15 studios d'Ubisoft impliqués dans Assassin's Creed Black Flag
Les nouvelles informations autour de Black Flag Resynced racontent une réalité beaucoup plus spectaculaire : selon Insider Gaming, pas moins de 15 studios Ubisoft auraient participé au développement du jeu. À première vue, le chiffre paraît presque absurde pour un remake.
- Singapour (Studio principal)
- Barcelone
- Belgrade
- Bordeaux
- Bucarest
- Chengdu
- DaNang
- Indie
- Kiev
- Montpellier
- Montréal
- Philippines
- Shanghai
- Sofia
- Québec
Le studio de Belgrade vient d'ailleurs d'être fermé alors que celui de Barcelone a été restructuré. On parle ici d’un volume de production qu’on associe généralement à une nouvelle licence AAA gigantesque ou à un projet-service de très grande ampleur pas à la reconstruction d’un jeu sorti en 2013. Pourtant, plus on regarde le contexte Ubisoft actuel, plus ce choix commence à avoir du sens. D’abord parce que Black Flag Resynced n’est manifestement pas pensé comme un simple remaster.
Ubisoft l’a déjà présenté comme un remake complet reconstruit avec la dernière version du moteur Anvil, avec un système de combat revu, du parkour modernisé, de nouvelles missions, des séquences retravaillées et plusieurs pans du jeu entièrement reconstruits. Les développeurs expliquent même que « chaque petit moment du jeu a dû être recréé ». Mais le plus intéressant n’est peut-être pas la technologie, mais le symbole.
Un symptôme des problèmes d'Ubisoft ?
Car derrière ce remake, on retrouve principalement Ubisoft Singapour ce qui crée une boucle presque ironique. C’est ce studio qui avait participé au Black Flag original avant de passer plus de dix ans à développer Skull and Bones, un projet né au départ comme une extension de ses batailles navales avant de devenir un jeu autonome après une succession de retards et de réorientations.

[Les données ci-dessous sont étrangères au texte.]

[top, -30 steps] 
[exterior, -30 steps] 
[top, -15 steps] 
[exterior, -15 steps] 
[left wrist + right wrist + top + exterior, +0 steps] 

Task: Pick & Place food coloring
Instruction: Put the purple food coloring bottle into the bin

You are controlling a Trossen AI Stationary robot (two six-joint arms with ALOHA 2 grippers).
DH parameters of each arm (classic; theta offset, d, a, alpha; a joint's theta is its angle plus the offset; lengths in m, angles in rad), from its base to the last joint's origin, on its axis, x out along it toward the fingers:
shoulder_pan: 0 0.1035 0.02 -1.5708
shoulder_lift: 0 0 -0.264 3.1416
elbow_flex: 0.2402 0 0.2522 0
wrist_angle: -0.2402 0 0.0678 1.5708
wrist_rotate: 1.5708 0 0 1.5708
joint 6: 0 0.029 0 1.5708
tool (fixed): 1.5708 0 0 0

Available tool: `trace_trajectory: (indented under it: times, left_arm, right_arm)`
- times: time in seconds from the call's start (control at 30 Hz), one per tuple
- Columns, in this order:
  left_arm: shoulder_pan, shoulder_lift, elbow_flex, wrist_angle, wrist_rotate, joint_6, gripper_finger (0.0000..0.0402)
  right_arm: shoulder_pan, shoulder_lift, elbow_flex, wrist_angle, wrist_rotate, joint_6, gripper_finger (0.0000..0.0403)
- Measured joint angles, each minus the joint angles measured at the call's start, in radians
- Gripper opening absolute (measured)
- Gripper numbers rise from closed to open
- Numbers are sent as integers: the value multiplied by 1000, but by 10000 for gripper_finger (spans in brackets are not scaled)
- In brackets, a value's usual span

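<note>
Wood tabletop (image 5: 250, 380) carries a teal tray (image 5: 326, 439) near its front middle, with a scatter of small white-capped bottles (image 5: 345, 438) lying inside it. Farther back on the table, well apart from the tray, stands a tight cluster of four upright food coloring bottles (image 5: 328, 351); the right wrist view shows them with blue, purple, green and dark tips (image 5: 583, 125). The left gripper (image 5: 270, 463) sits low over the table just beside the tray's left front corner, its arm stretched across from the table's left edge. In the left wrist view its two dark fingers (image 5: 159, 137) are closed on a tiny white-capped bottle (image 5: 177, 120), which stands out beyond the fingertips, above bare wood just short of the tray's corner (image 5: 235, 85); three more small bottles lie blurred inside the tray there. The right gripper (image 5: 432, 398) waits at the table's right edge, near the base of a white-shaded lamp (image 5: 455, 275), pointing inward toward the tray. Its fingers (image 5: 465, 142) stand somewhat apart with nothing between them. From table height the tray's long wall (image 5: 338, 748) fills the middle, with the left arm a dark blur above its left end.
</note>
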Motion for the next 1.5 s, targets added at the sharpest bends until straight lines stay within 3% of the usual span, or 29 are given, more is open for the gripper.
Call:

Aujourd’hui, le studio revient exactement au point de départ : refaire le jeu qui avait inspiré cette aventure.
Et difficile de ne pas voir dans ce projet quelque chose de plus large que Black Flag lui-même. Ubisoft traverse depuis plusieurs années une période compliquée : retards, restructurations, annulations de projets et pression financière. La société a récemment engagé une réorganisation importante de son portefeuille de jeux pour réduire les coûts et retrouver des sorties plus fiables.
Dans ce contexte, mettre quinze studios sur un remake ressemble moins à un excès qu’à une décision calculée. Black Flag reste l’un des épisodes les plus unanimement appréciés de la licence. Miser dessus permet de réduire le risque : marque connue, base de fans déjà installée, technologie maîtrisée et potentiel commercial plus prévisible qu’une nouvelle IP. Mais cette stratégie pose aussi une question un peu inconfortable. Quand il faut mobiliser l’équivalent d’une armée de studios pour refaire un jeu de 2013, est-ce que cela montre la puissance d’Ubisoft… ou la difficulté croissante de produire des AAA modernes ? Cela peut aussi expliquer en partie les difficultés rencontrées par le studio, si le développement est aussi étalé, tout coordonner est presque impossible alors que les couts ne font qu'augmenter.